Table 1 Baseline characteristics of patients with pyogenic liver abscess
Full size table

As shown in Table 2, patients with sepsis had more incidences of fatty liver, chronic renal insufficiency and hepatic dysfunction than the non-sepsis group. In terms of microbiological etiology, the sepsis group had a significantly higher proportion of K. pneumoniae than the non-sepsis group. The patients who were hospitalized for more than 21 days showed higher rates of hypertension, diabetes mellitus, fatty liver, chronic renal insufficiency, cardiovascular diseases and hepatic dysfunction (p < 0.05 for all factors). In addition, the patients with prolonged hospital stays were significantly older and had a higher rate of large liver abscesses (> 10 cm). More frequent development of complications including acute respiratory distress syndrome, spontaneous rupture of abscess, and extrahepatic manifestations was found in the sepsis group and prolonged hospital stays group.

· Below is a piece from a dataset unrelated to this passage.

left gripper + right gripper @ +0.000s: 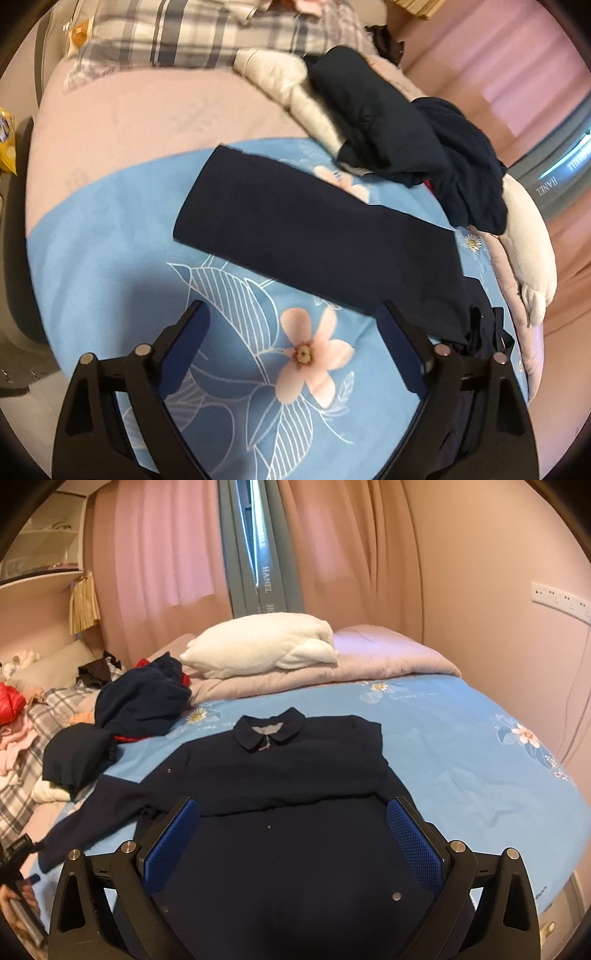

Table 2 Demographic characteristics and laboratory findings of pyogenic liver abscess patients with sepsis or prolonged hospital stays
Full size table

We compared the laboratory parameters among the different groups of PLA patients. In the sepsis group, white blood cells (WBC), neutrophils (Neu), neutrophil-to-lymphocyte ratio (NLR), blood urea nitrogen (BUN), creatinine (Cr), alanine transaminase (ALT), total bilirubin (TBIL), total bile acid (TBA), CPR, NLPR and FPR were significantly higher than those in the non-sepsis group. In contrast, patients with sepsis had significantly lower PLT, lymphocyte (Ly), alkaline phosphatase (ALP), albumin (ALB) levels than patients with non-sepsis (p < 0.05, all of them). Patients with prolonged hospital stays had significantly higher WBC, Neu, NLR, BUN, TBA, CPR, NLPR and FPR levels, as well as lower PLT, Ly and ALB levels than those patients without prolonged hospital stays (Table 2; Additional file 1).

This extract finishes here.